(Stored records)
====================

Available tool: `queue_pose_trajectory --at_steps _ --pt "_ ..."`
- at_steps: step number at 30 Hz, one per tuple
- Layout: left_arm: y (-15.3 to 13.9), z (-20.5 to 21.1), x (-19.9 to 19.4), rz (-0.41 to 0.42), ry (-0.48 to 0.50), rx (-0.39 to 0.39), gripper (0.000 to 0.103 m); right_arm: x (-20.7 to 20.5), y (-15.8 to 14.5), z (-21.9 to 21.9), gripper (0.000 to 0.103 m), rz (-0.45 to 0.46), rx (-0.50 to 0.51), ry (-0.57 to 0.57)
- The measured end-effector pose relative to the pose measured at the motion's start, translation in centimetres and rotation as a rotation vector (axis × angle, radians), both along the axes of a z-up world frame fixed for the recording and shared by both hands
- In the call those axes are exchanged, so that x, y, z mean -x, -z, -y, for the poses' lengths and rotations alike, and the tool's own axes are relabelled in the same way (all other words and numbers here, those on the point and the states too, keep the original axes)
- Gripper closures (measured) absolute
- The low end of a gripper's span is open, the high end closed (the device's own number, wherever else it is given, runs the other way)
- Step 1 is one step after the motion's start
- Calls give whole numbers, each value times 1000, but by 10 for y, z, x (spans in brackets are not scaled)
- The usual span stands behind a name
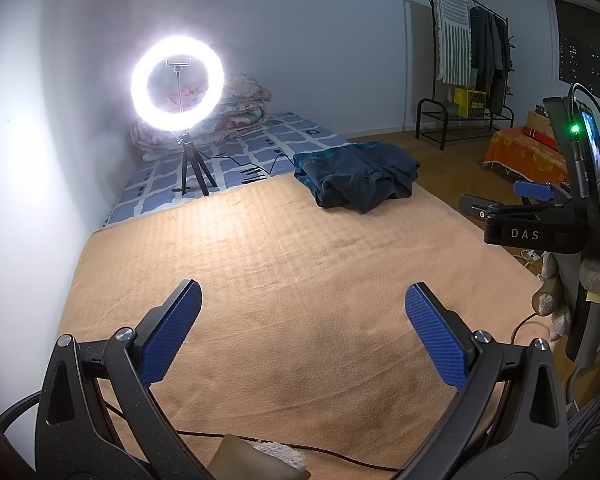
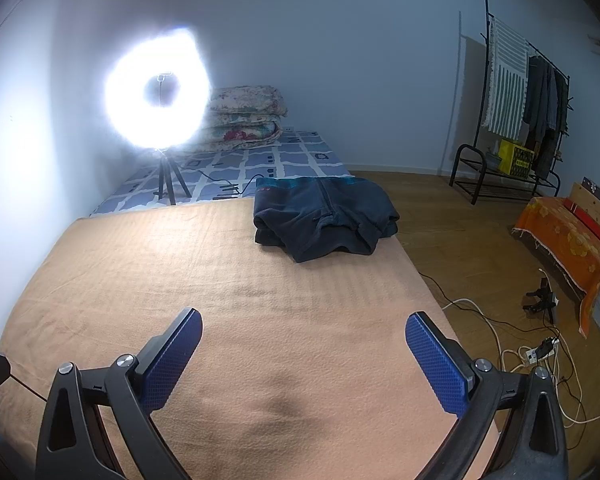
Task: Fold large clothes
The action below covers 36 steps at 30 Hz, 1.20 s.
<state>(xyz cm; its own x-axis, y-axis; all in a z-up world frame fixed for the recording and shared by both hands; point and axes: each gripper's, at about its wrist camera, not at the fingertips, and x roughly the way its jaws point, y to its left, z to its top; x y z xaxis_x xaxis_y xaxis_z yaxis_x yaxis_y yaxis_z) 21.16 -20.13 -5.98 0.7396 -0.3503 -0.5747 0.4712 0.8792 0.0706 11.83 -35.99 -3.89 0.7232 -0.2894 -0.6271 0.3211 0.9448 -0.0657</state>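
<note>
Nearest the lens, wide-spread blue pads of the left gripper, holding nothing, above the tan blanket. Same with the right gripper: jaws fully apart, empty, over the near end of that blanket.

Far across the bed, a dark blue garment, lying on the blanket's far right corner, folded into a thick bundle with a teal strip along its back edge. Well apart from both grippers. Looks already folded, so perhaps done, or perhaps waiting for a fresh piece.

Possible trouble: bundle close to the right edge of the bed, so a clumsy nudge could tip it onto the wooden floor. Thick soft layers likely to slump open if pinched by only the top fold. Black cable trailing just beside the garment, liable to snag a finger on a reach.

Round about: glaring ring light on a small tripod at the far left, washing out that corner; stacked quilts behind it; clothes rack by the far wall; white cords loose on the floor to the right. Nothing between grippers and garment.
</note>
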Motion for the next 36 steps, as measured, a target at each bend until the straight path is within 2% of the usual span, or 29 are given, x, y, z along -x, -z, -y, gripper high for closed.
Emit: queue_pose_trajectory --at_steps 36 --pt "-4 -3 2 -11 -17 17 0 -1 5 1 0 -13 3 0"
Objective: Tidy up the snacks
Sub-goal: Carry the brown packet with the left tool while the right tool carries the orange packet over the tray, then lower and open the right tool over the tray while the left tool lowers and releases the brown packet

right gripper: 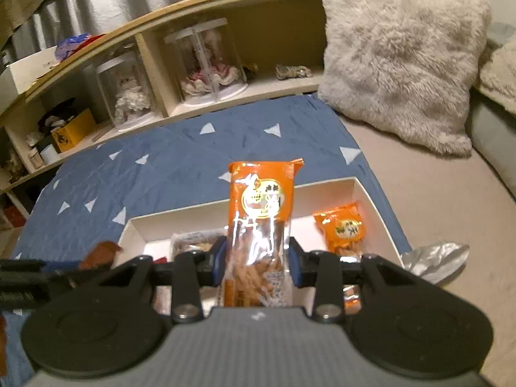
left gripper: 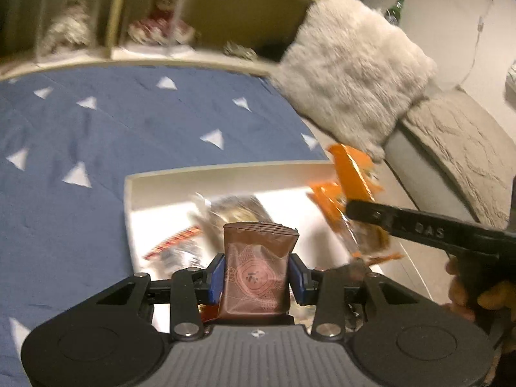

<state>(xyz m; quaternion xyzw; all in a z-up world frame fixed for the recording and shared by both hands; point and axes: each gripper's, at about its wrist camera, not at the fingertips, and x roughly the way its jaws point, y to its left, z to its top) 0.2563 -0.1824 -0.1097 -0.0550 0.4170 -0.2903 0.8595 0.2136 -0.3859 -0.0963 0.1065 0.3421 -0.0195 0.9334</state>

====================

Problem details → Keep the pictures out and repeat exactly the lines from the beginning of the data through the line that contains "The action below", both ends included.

Result of this task →
Available tool: `queue_pose_trajectory --at_steps _ --pt "_ ..."`
- at_steps: step number at 30 Hz, one per tuple
- Layout: left_arm: y (-15.3 to 13.9), z (-20.5 to 21.1), x (-19.9 to 19.4), rz (-0.41 to 0.42), ry (-0.48 to 0.50), rx (-0.39 to 0.39), gripper (0.000 to 0.103 m); right_arm: x (-20.7 to 20.5), y (-15.8 to 14.5), z (-21.9 to 21.9), gripper (0.000 to 0.103 m), rz (-0.45 to 0.46), rx (-0.50 to 0.51), ry (-0.57 to 0.57)
- The measured end-effector pose relative to the pose measured at the motion's start, translation in centimetres and rotation as a rotation vector (axis × angle, radians), both along the axes of a z-up world frame fixed for the recording and shared by both hands
- In the call those axes are exchanged, so that x, y, z mean -x, -z, -y, for the poses' lengths and rotations alike, and the tool's own axes are relabelled in the same way (all other words and numbers here, those on the point and the states too, keep the original axes)
- Gripper closures (measured) absolute
- The low end of a gripper's span is open, the high end closed (the device's own number, wherever else it is given, runs the other way)
- Step 1 is one step after the motion's start
- Calls give whole numbers, each value times 1000, but by 10 for y, z, x (spans in brackets are not scaled)
- The usual span stands behind a name
Task: Fold large clothes
The action below covers 36 steps at 30 Hz, 1.20 s.

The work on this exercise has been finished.